LMN Happy New Year AGAIN!
by Lisa Mason
posted Dec 31 2013 8:51AM
Supreme Court Justice Sandra Sotomayor will be on hand to drop the ball tonight in Times Square, something many believe the High Court has excelled at recently. Is a judge THAT big of a draw on New Year ’s Eve? We can’t get Shields and Yarnell or a minor Kardashian to do it instead? Sydney's massive celebration had great fireworks and an opera singer. She had quite a range at the lower end of the scale: a real deep C diva.
Want to celebrate New Year ’s Eve by firing off your gun? Birmingham PD says if you get caught, you’ll celebrate six months in jail. Oh that’s not a firearms charge, that’s the penalty for impersonating an Al Qaida member.
I don’t want to do one of those “Year in Review” lists because I have to be across town in 30 minutes and don’t have time to look anything up. However, one of the top stories of 2013 was when Pope Benedict just up and quit! That gave us Pope Francis, who should be the go-to guy when ANYBODY quits. I hear he’s already up for the head coaching job at the Vikings, AND Redskins. I’m taking vacation next week and word is he’ll be filling in for me.
You might not want to get sick or hurt tonight, many new Obamacare enrollees will have neither insurance cards nor proof of registry for tomorrow’s deadline. Or was that deadline moved? I think it was the other deadline of the new deadline that was moved for a different deadline so … if you have Obamacare you should have fought harder to save Cooper Green Hospital.

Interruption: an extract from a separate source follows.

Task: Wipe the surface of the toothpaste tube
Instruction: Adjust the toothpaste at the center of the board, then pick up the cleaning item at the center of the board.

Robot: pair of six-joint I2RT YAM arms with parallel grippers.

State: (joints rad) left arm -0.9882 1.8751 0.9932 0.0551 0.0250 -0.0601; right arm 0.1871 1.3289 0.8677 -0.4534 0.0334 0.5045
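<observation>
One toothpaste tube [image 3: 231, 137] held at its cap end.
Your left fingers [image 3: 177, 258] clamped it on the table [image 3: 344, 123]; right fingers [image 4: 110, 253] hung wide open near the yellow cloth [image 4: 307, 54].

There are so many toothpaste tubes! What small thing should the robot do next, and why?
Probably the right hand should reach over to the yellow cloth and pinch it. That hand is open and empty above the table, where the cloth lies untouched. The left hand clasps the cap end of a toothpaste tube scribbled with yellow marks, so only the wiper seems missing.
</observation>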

Chilton County has a problem. OK, a couple problems. Trash, tires and animal carcasses are being dumped in creeks. The county's litter agent says the waterways feed into a river that’s a source of drinking water and a popular swimming spot. Heck year it’s popular! There are old tires to swim through and carcasses to dodge; it’s like an Olympic sport!
Speaking of … the winter Olympics in Sochi, Russia aren’t shaping up to be a hot ticket. Oddly, it’s not due to two terrorist bombings in two days. Travel logistics and a lack of quality hotels are keeping sports fans away. Plus, most tourists can’t pronounce “Sochi” in order to book tickets beyond Thunderdome.
If you wanted to hear more about that elusive, secretive man called Phil Robertson you’re in luck! He’s been reinstated on "Duck Dynasty" but a new video has surfaced in which Robertson talks about the merits of marrying teenage girls. In the clip, Robertson is seen loitering outside a high school as freshman girls file past and saying, “That's what I love about these high school girls, man. I get older, they stay the same age.”
Beyonce says she really DID intend the love song “XO” to be a tribute to the Challenger astronauts, and that’s the reason she samples NASA's audio from the disaster. Since Beyonce is suddenly sooooo interested in space exploration can we send her on that one-way trip to Mars? Aaaaand here we end the year with a news story that includes “Beyonce” and “NASA” in the same sentence. I think this might be the end, people.
A third rescue attempt has been thwarted due to inclement weather, so passengers aboard that Russian ship trapped in Antarctica will remain trapped. One passenger, aboard to study effects of global warming, was heard to say, “We need some freaking global warming up in here right now!” I’ve never been interested in cruises so daily rescue briefings instead of shuffleboard are oddly appealing.
And a few things you need to know…
The Roman Emperor Titus was born yesterday back in 40 AD. In case you're wondering, yes, he had a last name: Adrum.
Americans named President Barack Obama and former Secretary of State Hillary Clinton as the world's most admired living man and woman in 2013, according to a Gallup poll released on Monday. This proves that there is a hallucinogenic drug epidemic in America. Although … admiring a guy who won the presidency even though he’s never run so much as a lemonade stand IS rather an admirable concept for the professionally unqualified. This means I could be elected Prime Minister of Russia! Which is great considering I’m immune to polonium.
It’s the last day of 2013, and I still don’t care with whom Robin Roberts chooses to sleep.
So long and thanks for all the hallucinogenic fish! Dolphins have been recorded chewing on toxic puffer fish. The fish are deadly but in small doses produce trippy effects. The dolphins were viewed acting strangely and gazing at their own reflections after chewing the fish which they shared with their pod-mates. And yes, they passed it on the left-hand side.*
And finally … My New Year’s resolution? I’ll probably keep it at 1280 x 1024 as always.
* I say east, say west, say north and south (on the left hand side). This is gonna make us jump and shout (on the left hand side).